River in Centre-du-Québec, Quebec (Canada)

The Godefroy River (in French: rivière Godefroy) is a tributary of the south shore of the St. Lawrence River. This watercourse flows in the town of Bécancour, in Bécancour Regional County Municipality, in the administrative region of Centre-du-Québec, in Quebec, in Canada.

== Geography ==

The main neighboring watersheds of the Godefroy river are:
- North side: St. Lawrence River
- East side: Bécancour River
- South side: Blanche River
- West side: Arsenault stream

Lake Saint-Paul (length: 4.9 km; altitude: 6 m) constitutes the source of the Godefroy River. This body of water is located very close (on the east side) of the intersection of highways 55 and 30, or south of the Laviolette bridge spanning the St. Lawrence River.

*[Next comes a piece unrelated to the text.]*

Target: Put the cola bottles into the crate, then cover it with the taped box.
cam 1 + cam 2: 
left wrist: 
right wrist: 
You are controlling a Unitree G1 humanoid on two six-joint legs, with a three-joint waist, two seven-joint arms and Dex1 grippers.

The Godefroy River flows on 0.8 km westward until Highway 30, which it crosses, and flows on 2.7 km northwest in the municipality of Bécancour. This river flows on the southeast shore of the Estuary of Saint Lawrence at 1.4 km downstream from Laviolette Bridge connecting Trois-Rivières and Bécancour.

== Toponymy ==
The toponym Godefroy River was formalized on December 5, 1968, at the Commission de toponymie du Québec.